A third council member, Belgrade professor Miroljub Radojkovic, has now threatened to resign.


All this is taking place against a backdrop of intensified government action against the press. Belgrade media analysts say that one of the reasons why the government is so focused on bringing journalists to heel is that its popularity has dropped since Djindjic’s murder, and elections are on the horizon.


On June 3, the Svedok weekly was prevented from distributing its last issue, with unclear legal justification. The magazine had republished an interview in the Macedonian press which purported to be with Milorad "Legija” Lukovic, the prime suspect in Djindjic’s murder.


Svedok’s director and chief editor Vladan Dinic said the Borba publishing house had suspended distribution on the orders of an unidentified government official - without informing the weekly.


The ministry of culture and information issued a press release describing the Legija interview as “an attempt to agitate the public and diminish the importance of the police investigation, something which is absolutely unethical”.


The editor in chief of the weekly Blic News, Zeljko Cvijanovic, was fined 50,000 dinars for libel on May 30. The case had been brought by Vladimir Popovic, head of the government’s Information Bureau, who has often been linked to pressure on media. IWPR tried to contact Popovic on several occasions, but he was unavailable for comment.


The trial - which was a criminal rather than civil action - was problematic. Cvijanovic says he had trouble finding witnesses because people were too scared to come forward. He also told IWPR that he was not allowed to take witnesses to the stand – not even the ones that the court had approved at previous hearings.


Citing pressure by the police and some members of the government, Cvijanovic resigned as editor of Blic News on June 4.


At about the same time, Serbia’s interior ministry filed charges against Cvijanovic and another journalist, Jovica Krtinic, who had written a story alleging that an investigation into the murder of former police general Bosko Buha had been deliberately undermined.


In an extraordinary move, the next day the ministry asked parliament’s committee for culture and information to look into media reporting that they say threatens the work of the police. It suggested that some critical articles had been written to order, and proposed publicly naming the financial backers of private media.


The independent press saw the move as another way of exerting pressure on them by depicting them as a danger to law enforcement.


One of the concerns that Belgrade editors put to IWPR was what they see as the lack of decisive action on the part of the international community.


“I don’t understand why there hasn’t been a clear reaction from the international organisations, since as time goes on the situation is getting more complicated,” Matic told IWPR.


Since Djindjic’s assassination, the international community has tended to praise the Serbian government for its fight against organised crime, and to express general political support for it. Media problems have been seen as a low priority.

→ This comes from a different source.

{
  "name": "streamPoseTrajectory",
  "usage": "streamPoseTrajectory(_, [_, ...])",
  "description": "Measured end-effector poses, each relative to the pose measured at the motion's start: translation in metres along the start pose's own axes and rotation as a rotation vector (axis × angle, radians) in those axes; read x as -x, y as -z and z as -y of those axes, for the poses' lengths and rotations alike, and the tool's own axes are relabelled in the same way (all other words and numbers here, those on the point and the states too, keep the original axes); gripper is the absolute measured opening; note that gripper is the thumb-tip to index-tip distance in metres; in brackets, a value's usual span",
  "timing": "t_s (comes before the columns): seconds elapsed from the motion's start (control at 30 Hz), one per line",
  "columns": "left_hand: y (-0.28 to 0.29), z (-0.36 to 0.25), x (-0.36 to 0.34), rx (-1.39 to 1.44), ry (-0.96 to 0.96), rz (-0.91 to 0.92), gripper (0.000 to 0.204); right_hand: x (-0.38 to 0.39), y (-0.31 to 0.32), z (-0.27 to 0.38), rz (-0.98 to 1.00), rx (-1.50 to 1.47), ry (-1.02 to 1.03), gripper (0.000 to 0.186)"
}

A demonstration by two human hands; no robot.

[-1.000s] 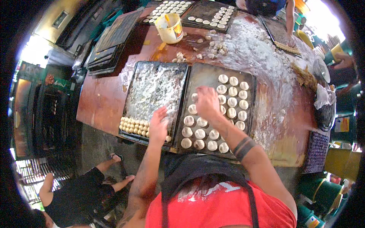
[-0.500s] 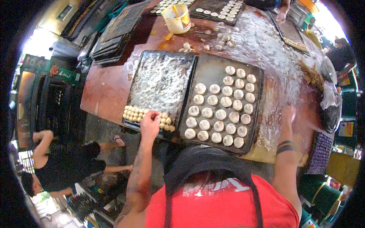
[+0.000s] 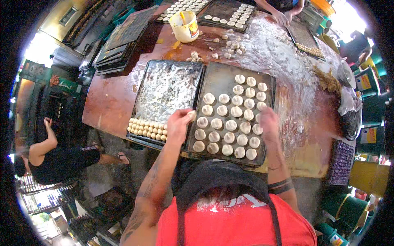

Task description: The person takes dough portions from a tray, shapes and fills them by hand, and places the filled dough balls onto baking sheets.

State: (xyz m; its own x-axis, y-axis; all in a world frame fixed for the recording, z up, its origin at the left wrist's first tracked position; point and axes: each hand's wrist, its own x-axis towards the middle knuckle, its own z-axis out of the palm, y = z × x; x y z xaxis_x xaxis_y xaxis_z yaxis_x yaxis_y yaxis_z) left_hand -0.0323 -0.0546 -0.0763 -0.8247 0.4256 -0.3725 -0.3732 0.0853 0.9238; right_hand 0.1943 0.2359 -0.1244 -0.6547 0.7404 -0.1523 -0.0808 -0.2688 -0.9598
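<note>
My left hand (image 3: 179, 125) is closed, pinching a small pale dough piece (image 3: 191, 115) over the gap between two dark baking trays. Beneath its wrist, rows of small dough balls (image 3: 146, 128) line the near edge of the flour-dusted left tray (image 3: 166, 88). On the right tray (image 3: 217, 78), several flattened dough rounds (image 3: 231, 124) lie in slanting rows. My right hand (image 3: 269, 125) is over that tray's right edge, beside the outermost rounds. It is smeared by motion, so its fingers and anything in them cannot be made out.
Loose dough lumps (image 3: 234, 46) and a yellow-smeared white tub (image 3: 184, 28) are farther back on the floury table (image 3: 108, 96). Stacked trays (image 3: 123, 45) stand at far left. Another person's hands (image 3: 283, 18) work at a far-right tray. A person in black (image 3: 61, 164) is at left.
My left hand has moved right from the dough balls, carrying a dough piece. My right hand has come left from the floury table to the tray edge. The other person at left has shifted.
</note>
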Motion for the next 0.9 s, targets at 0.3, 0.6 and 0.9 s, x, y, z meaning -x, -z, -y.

The Council of Europe representative in Belgrade has criticised the government over its handling of the media, and the EU delegate to Serbia and Montenegro has said the objections raised by some in the Serbian media provide cause for concern.


But critics in Belgrade say the international community has failed to take a firm enough stand. Some are even calling into question the role played by internationals.


Vojin Dimitrijevic, a legal expert who heads the Belgrade Centre for Human Rights, told IWPR that the office of the OSCE in the capital has openly sided with the authorities.


As an example, he noted that the organisation had backed the legality of the government’s position in the dispute over Broadcasting Council appointments. “The OSCE has openly supported the breaking of laws,” he said.


When IWPR asked the OSCE about its position on the council appointments, its spokesman Rory Keane would not set out definitively what it was. All he would say was that there appeared to be some irregularities in the setting up of the council. “Aspects of the law were violated. We have appealed to the competent bodies to respond," he said.


Dragana Nikolic-Solomon is assistant editor with IWPR in London. The IWPR team in Belgrade also contributed to this article.